Segment Start: Given data

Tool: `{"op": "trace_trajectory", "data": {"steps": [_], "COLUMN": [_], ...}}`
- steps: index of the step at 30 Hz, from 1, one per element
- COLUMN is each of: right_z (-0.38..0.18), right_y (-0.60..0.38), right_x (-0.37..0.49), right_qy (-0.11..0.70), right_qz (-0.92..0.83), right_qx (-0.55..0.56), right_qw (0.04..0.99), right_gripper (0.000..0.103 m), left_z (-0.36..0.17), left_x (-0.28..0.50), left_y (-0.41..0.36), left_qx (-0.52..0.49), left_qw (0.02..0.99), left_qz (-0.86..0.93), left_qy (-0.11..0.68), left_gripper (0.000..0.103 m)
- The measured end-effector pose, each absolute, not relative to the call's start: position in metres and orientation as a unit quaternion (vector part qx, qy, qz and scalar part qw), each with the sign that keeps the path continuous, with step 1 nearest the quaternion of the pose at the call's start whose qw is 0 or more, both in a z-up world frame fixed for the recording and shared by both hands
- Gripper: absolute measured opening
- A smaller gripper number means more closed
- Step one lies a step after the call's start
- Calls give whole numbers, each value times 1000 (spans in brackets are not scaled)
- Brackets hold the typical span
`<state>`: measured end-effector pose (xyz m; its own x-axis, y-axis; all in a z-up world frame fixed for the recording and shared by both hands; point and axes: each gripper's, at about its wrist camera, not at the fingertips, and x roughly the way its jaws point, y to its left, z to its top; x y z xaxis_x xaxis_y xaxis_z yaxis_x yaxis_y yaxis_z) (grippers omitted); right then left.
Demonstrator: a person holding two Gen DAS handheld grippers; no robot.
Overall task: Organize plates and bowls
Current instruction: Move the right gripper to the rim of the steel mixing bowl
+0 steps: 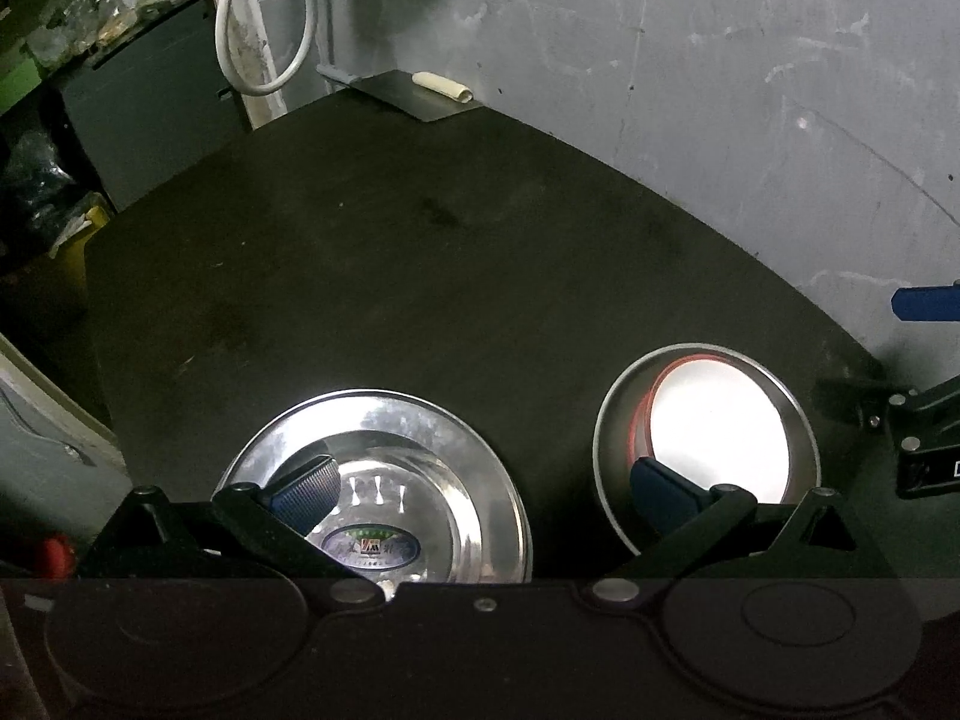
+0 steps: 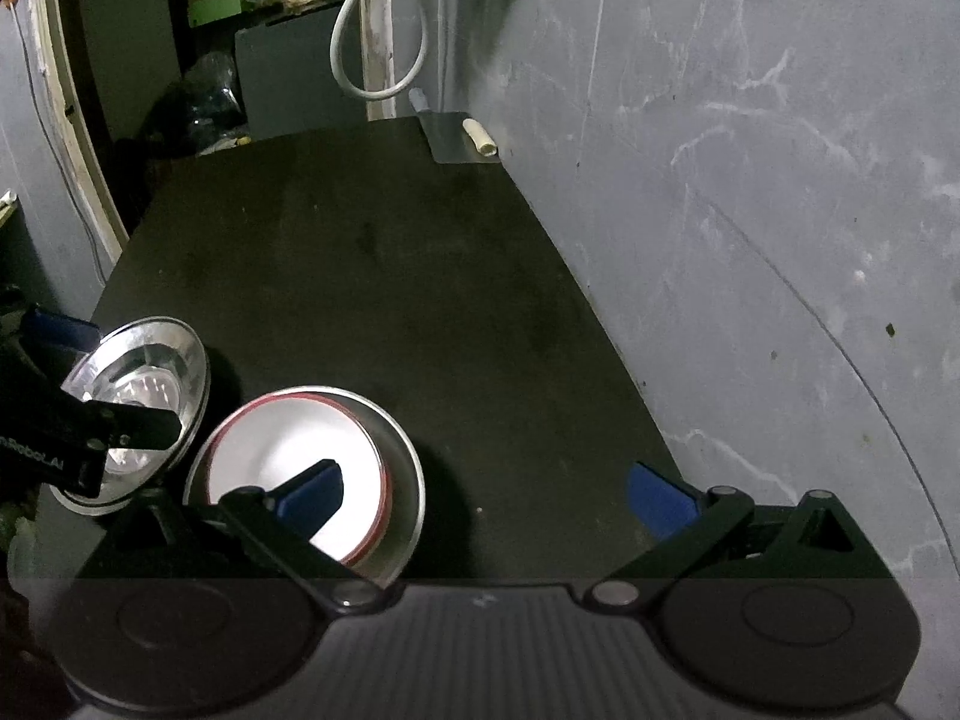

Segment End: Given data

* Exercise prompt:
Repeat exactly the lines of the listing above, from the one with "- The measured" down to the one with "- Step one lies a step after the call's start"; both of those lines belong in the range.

* Result:
- The measured end-effector pose, each absolute, not relative to the call's start: position in metres and orientation as a unit quaternion (vector part qx, qy, qz and scalar part qw), each with the sign that keeps the path continuous, with step 1 nearest the quaternion of the pose at the call's start whose qw is 0 or more, both in a z-up world frame fixed for the recording and shared by both hands
- Gripper: absolute measured opening
- A smaller gripper number means more closed
- Step one lies a step after the call's start

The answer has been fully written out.